= Exercise instructions =
Copy each line of the following material that has the string "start".

Source material: Begin

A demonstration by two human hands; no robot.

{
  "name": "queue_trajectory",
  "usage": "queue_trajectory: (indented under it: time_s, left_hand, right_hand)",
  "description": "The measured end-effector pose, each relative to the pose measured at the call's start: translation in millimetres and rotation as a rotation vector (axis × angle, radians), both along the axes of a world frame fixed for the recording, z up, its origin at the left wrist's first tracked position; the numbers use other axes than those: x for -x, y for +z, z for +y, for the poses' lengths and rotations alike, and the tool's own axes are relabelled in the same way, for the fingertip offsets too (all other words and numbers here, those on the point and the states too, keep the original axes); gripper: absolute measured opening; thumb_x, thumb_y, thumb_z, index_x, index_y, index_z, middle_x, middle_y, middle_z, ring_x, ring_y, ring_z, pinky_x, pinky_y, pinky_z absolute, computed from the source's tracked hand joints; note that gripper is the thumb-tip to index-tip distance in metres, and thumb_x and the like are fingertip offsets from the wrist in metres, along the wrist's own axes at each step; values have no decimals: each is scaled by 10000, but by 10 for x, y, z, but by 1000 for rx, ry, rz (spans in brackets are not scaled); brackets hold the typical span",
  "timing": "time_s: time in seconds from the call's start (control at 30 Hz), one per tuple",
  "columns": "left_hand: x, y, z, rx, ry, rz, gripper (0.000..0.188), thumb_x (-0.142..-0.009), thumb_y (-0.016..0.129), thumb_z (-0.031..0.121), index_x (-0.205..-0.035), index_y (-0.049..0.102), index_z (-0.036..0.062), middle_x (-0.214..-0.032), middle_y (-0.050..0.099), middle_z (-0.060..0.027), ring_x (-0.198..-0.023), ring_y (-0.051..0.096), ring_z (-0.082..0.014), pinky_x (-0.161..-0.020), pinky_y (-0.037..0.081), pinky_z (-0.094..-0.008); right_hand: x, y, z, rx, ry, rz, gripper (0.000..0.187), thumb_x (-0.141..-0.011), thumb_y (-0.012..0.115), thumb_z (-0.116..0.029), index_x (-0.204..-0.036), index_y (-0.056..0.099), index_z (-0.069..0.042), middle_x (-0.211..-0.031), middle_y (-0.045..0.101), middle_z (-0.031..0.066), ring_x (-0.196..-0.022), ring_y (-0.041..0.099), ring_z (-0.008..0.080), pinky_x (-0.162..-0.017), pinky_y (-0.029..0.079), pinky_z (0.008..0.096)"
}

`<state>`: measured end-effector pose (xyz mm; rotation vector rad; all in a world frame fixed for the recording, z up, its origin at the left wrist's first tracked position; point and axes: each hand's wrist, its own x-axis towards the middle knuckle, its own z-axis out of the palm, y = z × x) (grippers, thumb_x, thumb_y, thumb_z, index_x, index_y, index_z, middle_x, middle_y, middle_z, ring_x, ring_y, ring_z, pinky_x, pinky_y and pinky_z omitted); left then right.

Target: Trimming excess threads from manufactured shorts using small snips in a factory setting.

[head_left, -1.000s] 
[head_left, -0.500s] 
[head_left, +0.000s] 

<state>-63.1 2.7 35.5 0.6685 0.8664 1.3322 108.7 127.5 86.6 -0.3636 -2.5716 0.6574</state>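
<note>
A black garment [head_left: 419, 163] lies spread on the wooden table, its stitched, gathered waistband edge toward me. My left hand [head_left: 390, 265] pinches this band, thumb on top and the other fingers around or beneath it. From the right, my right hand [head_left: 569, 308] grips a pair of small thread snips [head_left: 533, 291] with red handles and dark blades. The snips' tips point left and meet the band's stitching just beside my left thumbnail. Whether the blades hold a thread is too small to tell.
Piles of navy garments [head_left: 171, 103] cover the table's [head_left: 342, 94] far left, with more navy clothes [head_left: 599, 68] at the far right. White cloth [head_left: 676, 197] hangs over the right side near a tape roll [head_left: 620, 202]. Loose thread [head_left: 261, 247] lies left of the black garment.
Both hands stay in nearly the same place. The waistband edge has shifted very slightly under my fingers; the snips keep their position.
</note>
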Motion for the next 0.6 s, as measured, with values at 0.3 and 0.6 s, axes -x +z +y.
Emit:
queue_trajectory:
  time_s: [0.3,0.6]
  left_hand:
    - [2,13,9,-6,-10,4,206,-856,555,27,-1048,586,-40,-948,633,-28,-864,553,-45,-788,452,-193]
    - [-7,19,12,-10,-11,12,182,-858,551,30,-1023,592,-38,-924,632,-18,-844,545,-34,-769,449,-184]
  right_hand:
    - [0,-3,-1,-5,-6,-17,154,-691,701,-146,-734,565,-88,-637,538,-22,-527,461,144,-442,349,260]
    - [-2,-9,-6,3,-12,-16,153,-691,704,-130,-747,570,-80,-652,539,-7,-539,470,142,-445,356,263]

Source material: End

= Answer =
  "description": "The measured end-effector pose, each relative to the pose measured at the call's start: translation in millimetres and rotation as a rotation vector (axis × angle, radians), both along the axes of a world frame fixed for the recording, z up, its origin at the left wrist's first tracked position; the numbers use other axes than those: x for -x, y for +z, z for +y, for the poses' lengths and rotations alike, and the tool's own axes are relabelled in the same way, for the fingertip offsets too (all other words and numbers here, those on the point and the states too, keep the original axes); gripper: absolute measured opening; thumb_x, thumb_y, thumb_z, index_x, index_y, index_z, middle_x, middle_y, middle_z, ring_x, ring_y, ring_z, pinky_x, pinky_y, pinky_z absolute, computed from the source's tracked hand joints; note that gripper is the thumb-tip to index-tip distance in metres, and thumb_x and the like are fingertip offsets from the wrist in metres, along the wrist's own axes at each step; values have no decimals: each is scaled by 10000, but by 10 for x, y, z, but by 1000 for rx, ry, rz (spans in brackets are not scaled); brackets hold the typical span",
  "timing": "time_s: time in seconds from the call's start (control at 30 Hz), one per tuple",

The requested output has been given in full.